***** Records to process
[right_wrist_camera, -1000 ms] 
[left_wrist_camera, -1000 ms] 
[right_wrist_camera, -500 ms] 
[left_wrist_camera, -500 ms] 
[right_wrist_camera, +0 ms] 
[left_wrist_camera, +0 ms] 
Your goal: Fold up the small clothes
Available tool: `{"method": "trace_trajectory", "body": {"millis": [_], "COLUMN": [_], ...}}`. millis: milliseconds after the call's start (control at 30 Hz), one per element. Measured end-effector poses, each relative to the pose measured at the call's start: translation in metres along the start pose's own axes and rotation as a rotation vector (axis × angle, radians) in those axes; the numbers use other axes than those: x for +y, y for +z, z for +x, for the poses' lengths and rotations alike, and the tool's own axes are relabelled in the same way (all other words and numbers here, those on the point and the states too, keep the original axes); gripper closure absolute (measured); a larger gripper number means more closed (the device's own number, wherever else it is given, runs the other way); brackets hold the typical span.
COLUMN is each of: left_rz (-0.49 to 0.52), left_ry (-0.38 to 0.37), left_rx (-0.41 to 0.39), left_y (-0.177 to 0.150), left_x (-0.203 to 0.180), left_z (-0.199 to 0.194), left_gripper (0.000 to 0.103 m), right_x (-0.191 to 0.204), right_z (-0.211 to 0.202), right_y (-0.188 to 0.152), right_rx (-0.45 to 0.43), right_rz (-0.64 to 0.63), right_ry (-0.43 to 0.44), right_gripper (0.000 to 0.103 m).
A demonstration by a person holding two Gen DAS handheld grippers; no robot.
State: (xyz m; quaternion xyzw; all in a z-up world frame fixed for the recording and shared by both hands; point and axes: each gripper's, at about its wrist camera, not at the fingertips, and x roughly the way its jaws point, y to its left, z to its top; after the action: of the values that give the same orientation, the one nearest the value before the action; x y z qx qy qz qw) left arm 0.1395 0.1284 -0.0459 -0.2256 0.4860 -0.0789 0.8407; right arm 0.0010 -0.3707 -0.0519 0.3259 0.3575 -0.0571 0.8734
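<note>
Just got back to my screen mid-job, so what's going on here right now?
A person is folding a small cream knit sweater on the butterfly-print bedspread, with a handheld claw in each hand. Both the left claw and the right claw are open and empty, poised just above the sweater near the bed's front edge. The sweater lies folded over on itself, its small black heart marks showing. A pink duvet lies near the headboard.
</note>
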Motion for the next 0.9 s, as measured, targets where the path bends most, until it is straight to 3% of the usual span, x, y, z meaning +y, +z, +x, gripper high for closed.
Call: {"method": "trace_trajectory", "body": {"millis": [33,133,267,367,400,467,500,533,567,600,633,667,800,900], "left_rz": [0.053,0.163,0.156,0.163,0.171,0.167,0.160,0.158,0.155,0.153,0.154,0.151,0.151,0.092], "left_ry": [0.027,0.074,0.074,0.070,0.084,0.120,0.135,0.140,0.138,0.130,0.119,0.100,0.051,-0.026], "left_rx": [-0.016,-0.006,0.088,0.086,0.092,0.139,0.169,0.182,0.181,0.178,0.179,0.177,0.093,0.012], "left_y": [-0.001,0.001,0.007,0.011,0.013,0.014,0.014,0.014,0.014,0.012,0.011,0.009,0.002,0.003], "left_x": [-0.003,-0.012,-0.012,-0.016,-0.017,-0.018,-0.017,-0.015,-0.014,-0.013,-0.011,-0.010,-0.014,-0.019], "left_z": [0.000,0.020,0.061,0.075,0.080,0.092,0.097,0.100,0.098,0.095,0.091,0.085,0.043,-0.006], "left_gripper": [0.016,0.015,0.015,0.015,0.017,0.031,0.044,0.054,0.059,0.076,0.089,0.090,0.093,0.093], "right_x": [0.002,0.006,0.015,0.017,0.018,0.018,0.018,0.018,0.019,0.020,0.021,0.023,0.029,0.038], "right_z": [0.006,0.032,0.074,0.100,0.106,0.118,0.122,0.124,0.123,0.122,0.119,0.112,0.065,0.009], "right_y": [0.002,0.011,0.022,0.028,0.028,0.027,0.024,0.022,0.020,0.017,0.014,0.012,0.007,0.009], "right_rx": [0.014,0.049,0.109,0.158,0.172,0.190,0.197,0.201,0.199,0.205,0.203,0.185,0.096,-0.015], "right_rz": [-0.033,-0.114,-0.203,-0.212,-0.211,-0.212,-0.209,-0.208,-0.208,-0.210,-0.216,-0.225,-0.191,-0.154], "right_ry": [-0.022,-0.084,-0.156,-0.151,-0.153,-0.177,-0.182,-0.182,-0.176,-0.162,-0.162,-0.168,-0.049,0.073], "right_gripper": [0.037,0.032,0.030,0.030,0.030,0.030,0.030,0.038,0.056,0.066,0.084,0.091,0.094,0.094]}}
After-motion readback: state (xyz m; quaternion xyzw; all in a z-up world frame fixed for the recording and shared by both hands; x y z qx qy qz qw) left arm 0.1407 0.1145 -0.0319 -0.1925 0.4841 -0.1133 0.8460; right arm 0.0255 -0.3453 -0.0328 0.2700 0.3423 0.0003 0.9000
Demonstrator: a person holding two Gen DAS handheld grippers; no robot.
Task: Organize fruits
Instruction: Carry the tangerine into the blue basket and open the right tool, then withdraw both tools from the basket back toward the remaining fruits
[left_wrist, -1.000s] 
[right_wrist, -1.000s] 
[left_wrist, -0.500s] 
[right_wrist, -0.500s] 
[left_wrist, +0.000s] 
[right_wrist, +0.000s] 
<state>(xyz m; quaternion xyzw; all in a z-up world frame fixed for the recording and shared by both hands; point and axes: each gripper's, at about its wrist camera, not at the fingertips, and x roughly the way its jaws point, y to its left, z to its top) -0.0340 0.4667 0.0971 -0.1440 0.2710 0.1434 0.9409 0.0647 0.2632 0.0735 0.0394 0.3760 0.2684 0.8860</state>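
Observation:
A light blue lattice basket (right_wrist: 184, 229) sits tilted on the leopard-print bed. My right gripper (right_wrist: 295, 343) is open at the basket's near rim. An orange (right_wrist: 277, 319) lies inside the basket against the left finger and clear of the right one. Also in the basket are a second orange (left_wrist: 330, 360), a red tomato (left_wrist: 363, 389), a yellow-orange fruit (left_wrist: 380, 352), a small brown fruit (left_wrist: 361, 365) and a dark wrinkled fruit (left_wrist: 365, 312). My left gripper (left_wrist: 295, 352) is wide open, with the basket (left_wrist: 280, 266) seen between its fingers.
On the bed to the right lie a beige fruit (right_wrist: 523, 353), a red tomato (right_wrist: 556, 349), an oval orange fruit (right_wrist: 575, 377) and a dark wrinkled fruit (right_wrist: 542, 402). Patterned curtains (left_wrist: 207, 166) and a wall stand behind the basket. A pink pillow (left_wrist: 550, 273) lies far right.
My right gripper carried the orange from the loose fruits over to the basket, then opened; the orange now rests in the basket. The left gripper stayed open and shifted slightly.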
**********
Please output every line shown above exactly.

## Written answer
[right_wrist_camera, -1000 ms] 
[left_wrist_camera, -1000 ms] 
[right_wrist_camera, -500 ms] 
[left_wrist_camera, -500 ms] 
[right_wrist_camera, +0 ms] 
[left_wrist_camera, +0 ms] 
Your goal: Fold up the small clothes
Available tool: `{"method": "trace_trajectory", "body": {"millis": [_], "COLUMN": [_], ...}}`. millis: milliseconds after the call's start (control at 30 Hz), one per element. Measured end-effector poses, each relative to the pose measured at the call's start: translation in metres along the start pose's own axes and rotation as a rotation vector (axis × angle, radians) in those axes; the numbers use other axes than those: x for +y, y for +z, z for +x, for the poses' lengths and rotations alike, and the tool's own axes are relabelled in the same way (all other words and numbers here, those on the point and the states too, keep the original axes); gripper closure absolute (measured); a larger gripper number means more closed (the device's own number, wherever else it is given, runs the other way); brackets hold the typical span.
COLUMN is each of: left_rz (-0.49 to 0.52), left_ry (-0.38 to 0.37), left_rx (-0.41 to 0.39), left_y (-0.177 to 0.150), left_x (-0.203 to 0.180), left_z (-0.199 to 0.194), left_gripper (0.000 to 0.103 m), right_x (-0.191 to 0.204), right_z (-0.211 to 0.202), right_y (-0.188 to 0.152), right_rx (-0.45 to 0.43), right_rz (-0.64 to 0.63), right_ry (-0.43 to 0.44), right_gripper (0.000 to 0.103 m).
A demonstration by a person holding two Gen DAS handheld grippers; no robot.
State: (xyz m; quaternion xyzw; all in a z-up world frame fixed for the recording and shared by both hands; point and axes: each gripper's, at about its wrist camera, not at the fingertips, and x roughly the way its jaws point, y to its left, z to its top; after the action: of the values that give the same orientation, the one nearest the value before the action; x y z qx qy qz qw) left arm 0.1395 0.1284 -0.0459 -0.2256 0.4860 -0.0789 0.8407; right arm 0.0010 -0.3707 -0.0519 0.3259 0.3575 -0.0571 0.8734
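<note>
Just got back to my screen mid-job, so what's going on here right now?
A person is folding a small cream knit sweater on the butterfly-print bedspread, with a handheld claw in each hand. Both the left claw and the right claw are open and empty, poised just above the sweater near the bed's front edge. The sweater lies folded over on itself, its small black heart marks showing. A pink duvet lies near the headboard.
</note>
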Motion for the next 0.9 s, as measured, targets where the path bends most, until it is straight to 3% of the usual span, x, y, z meaning +y, +z, +x, gripper high for closed.
Call: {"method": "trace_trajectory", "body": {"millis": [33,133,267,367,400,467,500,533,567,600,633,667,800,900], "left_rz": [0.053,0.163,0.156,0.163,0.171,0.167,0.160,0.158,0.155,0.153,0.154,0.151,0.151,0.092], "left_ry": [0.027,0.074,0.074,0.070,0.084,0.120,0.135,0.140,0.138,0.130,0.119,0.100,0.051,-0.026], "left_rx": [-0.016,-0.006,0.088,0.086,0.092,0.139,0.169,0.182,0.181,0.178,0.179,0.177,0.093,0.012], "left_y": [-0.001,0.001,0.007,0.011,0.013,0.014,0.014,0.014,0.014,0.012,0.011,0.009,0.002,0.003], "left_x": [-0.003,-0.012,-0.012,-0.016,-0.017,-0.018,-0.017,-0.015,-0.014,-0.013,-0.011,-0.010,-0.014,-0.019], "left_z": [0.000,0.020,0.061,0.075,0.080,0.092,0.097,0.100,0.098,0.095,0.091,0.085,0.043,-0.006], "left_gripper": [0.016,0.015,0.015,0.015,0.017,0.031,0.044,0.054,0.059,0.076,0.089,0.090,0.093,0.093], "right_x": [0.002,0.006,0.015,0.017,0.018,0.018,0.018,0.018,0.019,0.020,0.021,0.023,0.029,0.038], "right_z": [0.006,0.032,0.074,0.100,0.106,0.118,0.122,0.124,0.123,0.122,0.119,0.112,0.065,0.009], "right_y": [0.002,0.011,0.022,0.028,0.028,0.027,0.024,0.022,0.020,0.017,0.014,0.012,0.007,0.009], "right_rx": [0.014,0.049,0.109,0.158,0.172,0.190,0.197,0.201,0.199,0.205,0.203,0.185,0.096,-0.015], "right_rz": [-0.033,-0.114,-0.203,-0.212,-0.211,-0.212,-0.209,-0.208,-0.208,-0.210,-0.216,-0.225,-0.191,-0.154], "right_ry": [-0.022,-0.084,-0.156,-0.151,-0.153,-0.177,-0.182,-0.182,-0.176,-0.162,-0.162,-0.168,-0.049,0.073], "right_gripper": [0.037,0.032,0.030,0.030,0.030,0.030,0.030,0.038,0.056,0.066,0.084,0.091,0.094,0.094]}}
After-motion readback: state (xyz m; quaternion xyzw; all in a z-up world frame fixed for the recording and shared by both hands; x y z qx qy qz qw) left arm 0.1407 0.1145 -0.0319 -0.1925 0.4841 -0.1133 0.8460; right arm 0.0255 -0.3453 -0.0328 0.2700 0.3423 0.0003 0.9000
Demonstrator: a person holding two Gen DAS handheld grippers; no robot.
Task: Organize fruits
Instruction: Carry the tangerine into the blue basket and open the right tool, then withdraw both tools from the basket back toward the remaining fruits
[left_wrist, -1.000s] 
[right_wrist, -1.000s] 
[left_wrist, -0.500s] 
[right_wrist, -0.500s] 
[left_wrist, +0.000s] 
[right_wrist, +0.000s] 
<state>(xyz m; quaternion xyzw; all in a z-up world frame fixed for the recording and shared by both hands; point and axes: each gripper's, at about its wrist camera, not at the fingertips, and x roughly the way its jaws point, y to its left, z to its top) -0.0340 0.4667 0.0971 -0.1440 0.2710 0.1434 0.9409 0.0647 0.2632 0.0735 0.0394 0.3760 0.2684 0.8860</state>
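Observation:
A light blue lattice basket (right_wrist: 184, 229) sits tilted on the leopard-print bed. My right gripper (right_wrist: 295, 343) is open at the basket's near rim. An orange (right_wrist: 277, 319) lies inside the basket against the left finger and clear of the right one. Also in the basket are a second orange (left_wrist: 330, 360), a red tomato (left_wrist: 363, 389), a yellow-orange fruit (left_wrist: 380, 352), a small brown fruit (left_wrist: 361, 365) and a dark wrinkled fruit (left_wrist: 365, 312). My left gripper (left_wrist: 295, 352) is wide open, with the basket (left_wrist: 280, 266) seen between its fingers.
On the bed to the right lie a beige fruit (right_wrist: 523, 353), a red tomato (right_wrist: 556, 349), an oval orange fruit (right_wrist: 575, 377) and a dark wrinkled fruit (right_wrist: 542, 402). Patterned curtains (left_wrist: 207, 166) and a wall stand behind the basket. A pink pillow (left_wrist: 550, 273) lies far right.
My right gripper carried the orange from the loose fruits over to the basket, then opened; the orange now rests in the basket. The left gripper stayed open and shifted slightly.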

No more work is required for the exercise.